New details about the News of the World's hacking of missing school girl Milly Dowler's voicemail messages have emerged, according to the Guardian.
In a surprising turn, The Guardian reported that News of the World did not delete crucial messages from Dowler's voicemail just days after she was reported missing, an act that caused Dowler's family to have false hope that she was still alive. Instead, new evidence suggests that phone messages were deleted before News of the World hacked her voicemails. Therefore, another factor caused the deletion of Dowler's messages and caused the family's hopes to surge.
The Press Gazette wrote that "It is now believed that the messages could have been automatically deleted after detectives listened to them."
The Guardian reported that News of the World reporters still hacked Dowler's voicemail, and probably deleted some of them. However, the paper wrote, However, "police have concluded that they were not responsible for the particular deletion which caused her family to have false hope that she was alive."
That claim was made by the Guardian in its original article about the Dowler case. It was an appalling enough assertion that News International promptly shut the News of the World down because of the scandal it caused. The paper updated its story on Friday, adding this note:
"This article was updated on 9 and 11 December 2011. Since this story was published new evidence has led police to conclude that the News of the World was not responsible for the deletion of voicemails from Milly Dowler's mobile phone that caused her parents to have false hopes that she was alive."
Private investigator Glenn Mulcaire was hired by News of the World to hack Dowler's voicemail after she went missing.
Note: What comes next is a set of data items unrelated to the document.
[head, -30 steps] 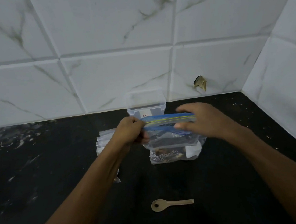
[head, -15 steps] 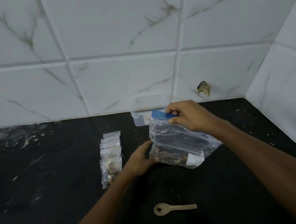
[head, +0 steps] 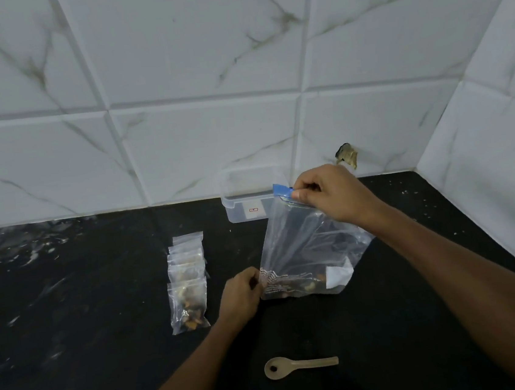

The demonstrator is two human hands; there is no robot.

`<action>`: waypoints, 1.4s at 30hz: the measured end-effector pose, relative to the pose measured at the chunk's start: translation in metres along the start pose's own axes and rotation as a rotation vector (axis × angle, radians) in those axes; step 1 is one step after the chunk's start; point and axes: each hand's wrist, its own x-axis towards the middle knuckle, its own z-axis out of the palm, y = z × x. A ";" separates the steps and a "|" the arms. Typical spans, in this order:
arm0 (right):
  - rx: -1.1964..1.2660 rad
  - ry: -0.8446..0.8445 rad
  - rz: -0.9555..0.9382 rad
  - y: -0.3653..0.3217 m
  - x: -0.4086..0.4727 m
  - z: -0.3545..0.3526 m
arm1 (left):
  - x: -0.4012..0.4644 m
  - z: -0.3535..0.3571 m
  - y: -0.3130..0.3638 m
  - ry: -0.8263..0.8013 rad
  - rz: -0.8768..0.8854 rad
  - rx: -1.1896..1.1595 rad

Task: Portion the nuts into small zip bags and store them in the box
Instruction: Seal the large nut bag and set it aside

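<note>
Large zip bag being held upright on the black countertop (head: 71, 309).

The right hand (head: 332, 196) is pinching the blue zip strip of the large zip bag (head: 307, 253) at its top corner; the left hand (head: 239, 295) is gripping its lower left corner. Nuts (head: 304, 285) are lying at the bag's bottom. Filled small zip bags (head: 187, 281) are lying in an overlapping row at 9 o'clock from it, the clear plastic box (head: 244, 199) is standing at 12 o'clock against the tiles, and a spoon (head: 299, 365) is lying at 6 o'clock.
</note>
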 end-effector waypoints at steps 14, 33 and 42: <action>-0.012 -0.051 -0.073 0.001 -0.003 0.003 | 0.017 -0.102 0.112 -0.045 0.349 -0.670; -0.129 -0.210 0.226 0.088 -0.059 -0.039 | 0.014 -0.095 0.078 0.355 0.367 -0.511; 0.353 0.070 0.306 0.090 -0.073 -0.013 | 0.000 -0.089 0.122 0.587 0.727 0.276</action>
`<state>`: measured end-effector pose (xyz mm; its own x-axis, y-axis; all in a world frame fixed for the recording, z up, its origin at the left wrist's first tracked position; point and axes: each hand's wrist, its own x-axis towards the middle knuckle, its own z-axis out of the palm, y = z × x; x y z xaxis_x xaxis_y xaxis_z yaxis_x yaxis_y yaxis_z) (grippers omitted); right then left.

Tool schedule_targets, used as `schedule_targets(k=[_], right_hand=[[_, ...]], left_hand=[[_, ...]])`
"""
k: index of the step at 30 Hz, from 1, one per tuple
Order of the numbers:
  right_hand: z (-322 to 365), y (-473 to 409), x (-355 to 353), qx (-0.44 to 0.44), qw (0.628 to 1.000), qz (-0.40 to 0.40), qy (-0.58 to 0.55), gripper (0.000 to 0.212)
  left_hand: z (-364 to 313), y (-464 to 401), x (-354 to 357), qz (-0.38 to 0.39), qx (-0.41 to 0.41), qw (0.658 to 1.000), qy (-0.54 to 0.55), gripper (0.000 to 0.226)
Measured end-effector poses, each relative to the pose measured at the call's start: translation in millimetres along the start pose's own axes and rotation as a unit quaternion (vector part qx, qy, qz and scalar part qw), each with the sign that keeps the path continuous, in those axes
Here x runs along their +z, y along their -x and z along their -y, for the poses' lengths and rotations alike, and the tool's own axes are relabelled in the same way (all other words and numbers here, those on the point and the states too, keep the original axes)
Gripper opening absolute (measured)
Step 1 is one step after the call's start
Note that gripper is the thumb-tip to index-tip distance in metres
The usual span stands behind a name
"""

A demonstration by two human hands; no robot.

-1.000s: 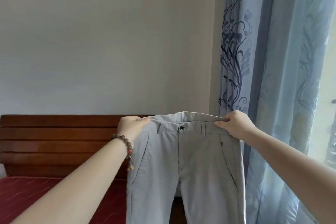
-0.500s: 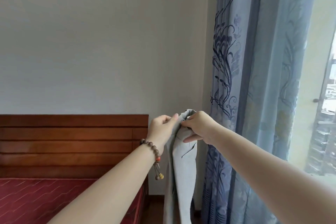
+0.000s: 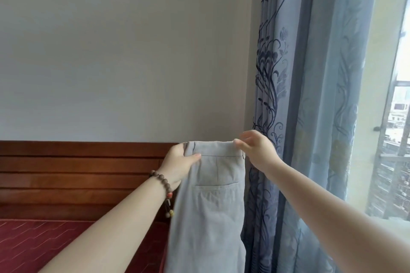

He was later jailed in 2007 for his involvement in hacking the voicemails of royal aids. Mulcaire was again arrested for his involvement in phone hacking last week.
The Dowler's lawyers released a statement on Saturday responding to the new information. In the statement, lawyers acknowledged that "...Bob and Sally Dowler have always said it is not known whether the deletions were by Glenn Mulcaire or another person from the News of the World." However, "It remains unchallenged that the News of the World listened to Milly Dowler's voicemail and eavesdropped on deeply personal messages which were being left for her by her distraught friends and family. By listening to messages, deletions occurred even if no conscious act of deletion had been undertaken."
Nick Davies, the award-winning Guardian reporter who co-authored the now updated story, staunchly defended his report on Monday's Sky News. In a heated conversation with former News of the World reporter Tom Latchem, Davies argued that the new evidence actually confirmed "95 percent" of his previous report.
The "one element" that "shifted," Davies said, was that there "is now confusion about who was responsible about the particular deletions [of messages] that led" to Dowler's family having false hope that she may still be alive. Davies maintained that the "deletions [of messages] was a powerful factor, but it was not the main point of the story."
Latchem argued that the deletions of messages was a very significant factor. Although he had nothing to do with phone hacking at News of the World, Latchem said that after the Guardian reported about the deletion of messages, people started to call him [scum,] and friends asked if he had ever hacked anyone's phone.